Big win for the eye test and old school football guys today.  The nerds will never defeat us!  They don't have the upper body strength.

 

"One for the Commandant, One for the Core.  Get up there, pull....I guess the Core don't get theirs."

Posted
2 hours ago, blacklabel said:

 

That seemed like such a BS stat. If you wanna split hairs over it, all passes could be picks, that's the inherent risk to throwing the football. And you can look at those "interceptable" throws two ways. Sure you can say, whoa that was almost picked... or, you can marvel at the mastery of threading the needle. That one always struck me as a stat that some intern dweeb came up with as it just feels like a stat for stats sake.

It was the most “click” driven stat ever…, 

Posted
On 4/2/2026 at 4:58 PM, K-9 said:

Dammit! Now we will never know who’s good or not. How will we ever be able to figure it all out? 

back to throwing darts man, throwing darts

Posted
On 4/3/2026 at 9:49 PM, JohnNord said:

That’s an extremely general description of the PFF situation.
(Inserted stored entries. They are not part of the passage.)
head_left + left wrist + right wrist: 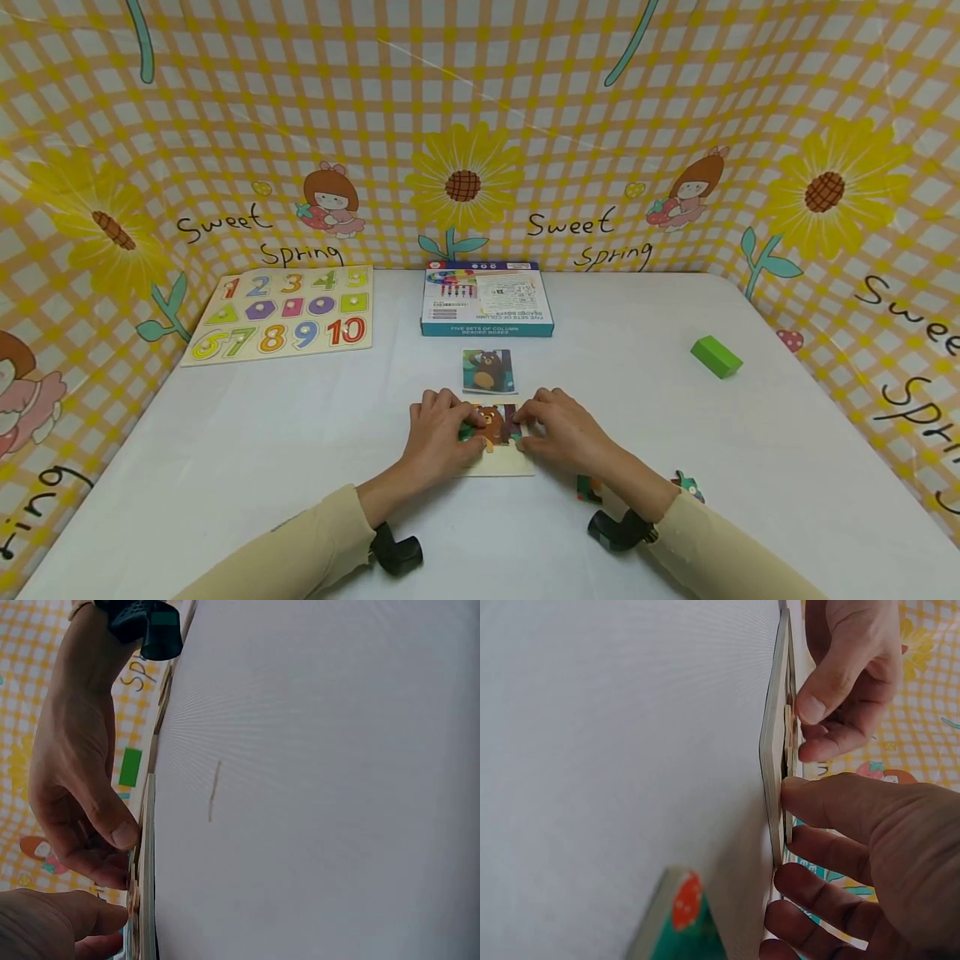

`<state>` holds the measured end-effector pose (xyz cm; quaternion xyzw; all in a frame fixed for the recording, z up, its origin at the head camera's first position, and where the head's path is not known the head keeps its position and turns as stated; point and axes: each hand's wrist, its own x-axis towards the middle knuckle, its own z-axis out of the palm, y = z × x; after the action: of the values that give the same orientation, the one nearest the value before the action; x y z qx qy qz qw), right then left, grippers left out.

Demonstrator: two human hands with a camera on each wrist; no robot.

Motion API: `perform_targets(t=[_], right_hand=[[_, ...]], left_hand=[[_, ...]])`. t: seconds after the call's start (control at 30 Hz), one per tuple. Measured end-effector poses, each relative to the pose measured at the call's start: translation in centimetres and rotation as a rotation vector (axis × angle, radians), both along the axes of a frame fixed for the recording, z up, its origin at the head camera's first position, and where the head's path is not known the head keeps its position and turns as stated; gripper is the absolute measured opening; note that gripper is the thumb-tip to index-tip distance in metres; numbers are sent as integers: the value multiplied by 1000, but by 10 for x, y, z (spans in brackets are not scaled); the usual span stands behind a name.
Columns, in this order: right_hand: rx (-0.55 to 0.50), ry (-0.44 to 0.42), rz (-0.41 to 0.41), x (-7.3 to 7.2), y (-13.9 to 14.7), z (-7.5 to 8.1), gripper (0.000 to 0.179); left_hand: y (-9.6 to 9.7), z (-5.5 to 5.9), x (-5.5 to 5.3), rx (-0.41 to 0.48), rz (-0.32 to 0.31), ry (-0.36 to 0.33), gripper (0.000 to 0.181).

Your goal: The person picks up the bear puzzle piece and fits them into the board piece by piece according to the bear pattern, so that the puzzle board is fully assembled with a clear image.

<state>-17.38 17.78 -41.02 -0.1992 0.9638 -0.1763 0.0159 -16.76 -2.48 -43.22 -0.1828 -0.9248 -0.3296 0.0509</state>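
Note:
A wooden puzzle board (497, 467) lies flat mid-table, with bear puzzle pieces (491, 423) filling its upper part; its lower strip is bare wood. My left hand (441, 437) holds the left piece's edges between thumb and fingers. From the other side, my right hand (567, 433) pinches the dark right piece (512, 417), its thumb (802, 796) at the lower edge in the right wrist view. Fingers hide parts of both pieces. Just beyond the board is a picture card (489, 371) of the same bear. Loose puzzle pieces (588, 488) lie by my right forearm.
A number board (285, 310) is at the back left, a blue-edged bead box (487, 304) at the back centre. Over on the right sits a green block (716, 357). Patterned cloth (465, 100) rises behind and beside the white table (300, 433).

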Motion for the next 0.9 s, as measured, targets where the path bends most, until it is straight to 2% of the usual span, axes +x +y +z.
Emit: perform_targets(t=[0.2, 0.37, 0.9], right_hand=[[3, -6, -6, 0, -1, 1, 25], [8, -4, -7, 0, -2, 1, 25], [-4, 31, 15, 1, 0, 2, 20]], left_hand=[[12, 0, -2, -5, -21, 39, 10], [18, -1, -2, -7, -18, 34, 9], [22, -5, -2, -32, -6, 40, 8]])
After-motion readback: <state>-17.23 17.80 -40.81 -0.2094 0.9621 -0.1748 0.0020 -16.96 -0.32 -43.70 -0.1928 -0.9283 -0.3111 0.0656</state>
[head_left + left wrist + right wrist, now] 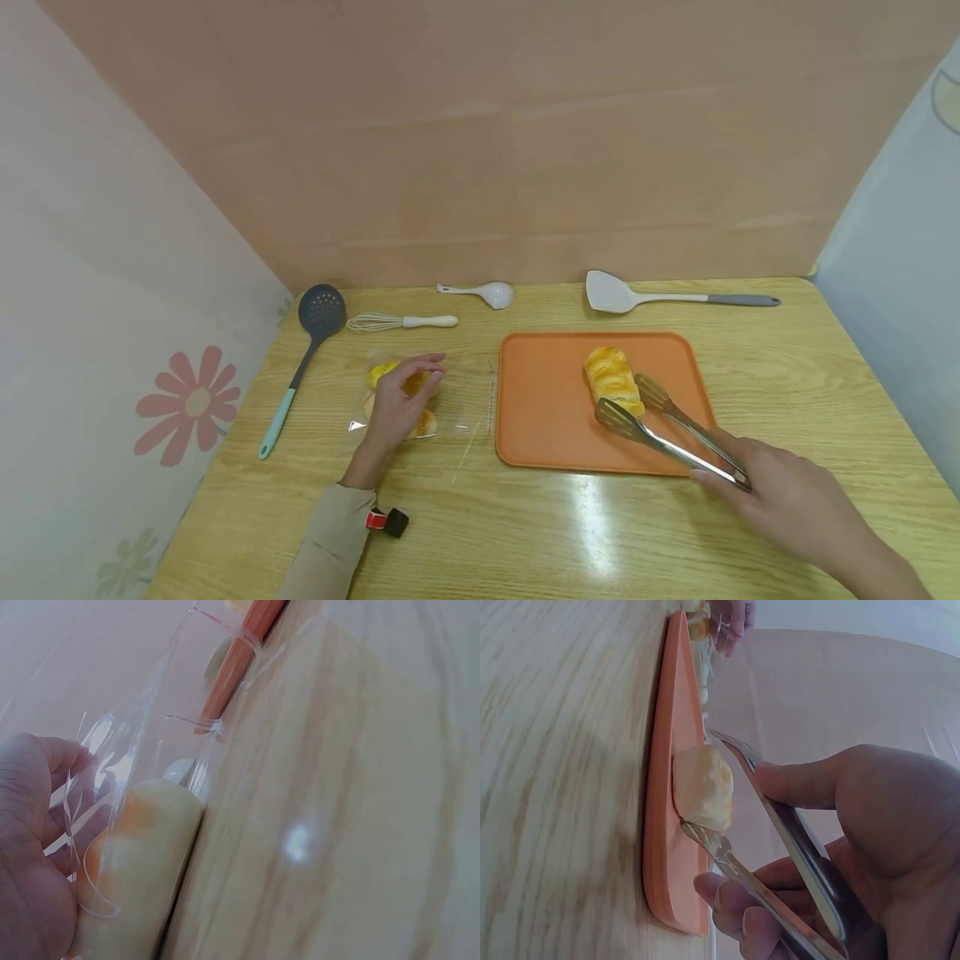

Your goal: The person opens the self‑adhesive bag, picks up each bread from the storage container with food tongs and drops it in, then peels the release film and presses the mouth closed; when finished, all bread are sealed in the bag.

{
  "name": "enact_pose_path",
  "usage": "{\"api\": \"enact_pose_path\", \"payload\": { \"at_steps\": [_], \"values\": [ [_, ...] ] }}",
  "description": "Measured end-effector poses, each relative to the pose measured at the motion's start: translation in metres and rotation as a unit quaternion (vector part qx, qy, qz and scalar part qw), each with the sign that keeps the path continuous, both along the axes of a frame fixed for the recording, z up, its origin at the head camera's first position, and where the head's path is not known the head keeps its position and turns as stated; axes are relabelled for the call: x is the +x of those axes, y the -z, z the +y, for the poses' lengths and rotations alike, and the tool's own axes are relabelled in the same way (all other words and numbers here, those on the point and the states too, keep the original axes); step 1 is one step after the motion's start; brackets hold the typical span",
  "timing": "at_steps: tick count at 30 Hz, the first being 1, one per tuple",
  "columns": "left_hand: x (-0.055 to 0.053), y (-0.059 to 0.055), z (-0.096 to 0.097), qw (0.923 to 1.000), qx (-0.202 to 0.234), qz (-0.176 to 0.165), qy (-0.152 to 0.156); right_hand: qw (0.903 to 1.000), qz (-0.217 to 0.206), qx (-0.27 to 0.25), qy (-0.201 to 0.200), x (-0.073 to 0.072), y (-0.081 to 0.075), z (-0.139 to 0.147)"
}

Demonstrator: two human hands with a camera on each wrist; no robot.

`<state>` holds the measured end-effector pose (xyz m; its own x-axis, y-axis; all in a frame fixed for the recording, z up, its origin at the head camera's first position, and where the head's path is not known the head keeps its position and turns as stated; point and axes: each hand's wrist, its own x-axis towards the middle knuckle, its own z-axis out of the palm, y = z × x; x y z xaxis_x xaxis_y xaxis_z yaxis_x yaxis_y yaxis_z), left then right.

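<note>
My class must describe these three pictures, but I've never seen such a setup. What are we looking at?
No machine here: a person works bare-handed. The wide picture looks down from the person's head; the two smaller ones come from the left and right wrists. On the wood-grained table, the right hand holds metal tongs, their tips by a yellow loaf on an orange tray. The left hand touches a clear bag with bread inside. Along the back lie a whisk, ladle and turner; a skimmer lies left.
</note>
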<state>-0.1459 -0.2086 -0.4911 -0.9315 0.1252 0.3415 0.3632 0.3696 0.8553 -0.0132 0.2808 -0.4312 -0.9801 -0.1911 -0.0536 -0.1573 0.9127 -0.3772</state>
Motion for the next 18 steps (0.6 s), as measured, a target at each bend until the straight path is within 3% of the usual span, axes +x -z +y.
{"api": "enact_pose_path", "payload": {
  "at_steps": [8,14,18],
  "values": [
    [0.000,-0.001,0.001,1.0000,0.002,0.005,0.002,0.9995,0.026,0.013,-0.007,0.001,0.006,-0.012],
    [0.000,0.000,0.000,1.0000,0.002,0.008,0.004,0.9933,0.108,0.026,-0.032,0.001,0.013,-0.012],
    [0.000,0.000,0.000,1.0000,-0.001,0.008,0.004,0.9890,0.138,0.022,-0.049,-0.002,0.018,-0.009]
  ]
}}
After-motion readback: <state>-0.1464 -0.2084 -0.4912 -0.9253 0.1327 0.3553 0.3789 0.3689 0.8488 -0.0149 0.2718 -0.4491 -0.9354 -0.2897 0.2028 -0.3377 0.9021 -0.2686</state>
in case anyone doesn’t want to listen - Collinsworth and co-founder Neil Hornsby had a stable B2B business providing data to all 32 teams and a consumer service for individual subscribers.   The third arm of the business was media (streaming/podcast etc) which arguably was the biggest area of growth.  
 

Rather than focus on media and incremental growth, Collinsworth raised millions of dollars to “scale” by chasing after the online gambling money via a flawed PFF app.   Basically instead of waiting for the right pitch, he took a huge a swing and whiffed badly.  
 

He ousted Hornsby and put his inexperienced and incapable son Austin in charge.  He then hired someone named George Chauhouri to oversee media and their consumer product and he ran it into the ground.  Also ended up treating people badly and killed morale.  
 

Most of the talent saw the writing on the wall and left years ago.  Collinsworth did too and sold the business to a sports data company called Teamworks.  They are planning to sell B2B sports metrics.  Media is all but finished as the remaining talent was let go.   Collinsworth I guess still maintains ownership but it doesn’t sound like they have many plans
 

At the end of the day the ones to profit from the entire ordeal was Collinsworth and his son.  Just about everyone else associated with PFF ended up getting screwed.  

 

At some point gambling will see restrictions come and limitations with advertising. Until then the amount of companies that will get destroyed by chasing that will just keep sky rocketing.

 

I wasn't a fan of PFF as a whole, but certain writers were tremendous and worth paying attention to which made me respect SOME of their content. Instead their now just fully trash.

Posted
2 hours ago, corta765 said:

 

At some point gambling will see restrictions come and limitations with advertising. Until then the amount of companies that will get destroyed by chasing that will just keep sky rocketing.

 

I wasn't a fan of PFF as a whole, but certain writers were tremendous and worth paying attention to which made me respect SOME of their content. Instead they’re crusnow just fully trash.


Actually that is the exact point that this crew was arguing.  They felt there was an opportunity for growth within the broadcasting arm of the company and wanted a bigger role within the company.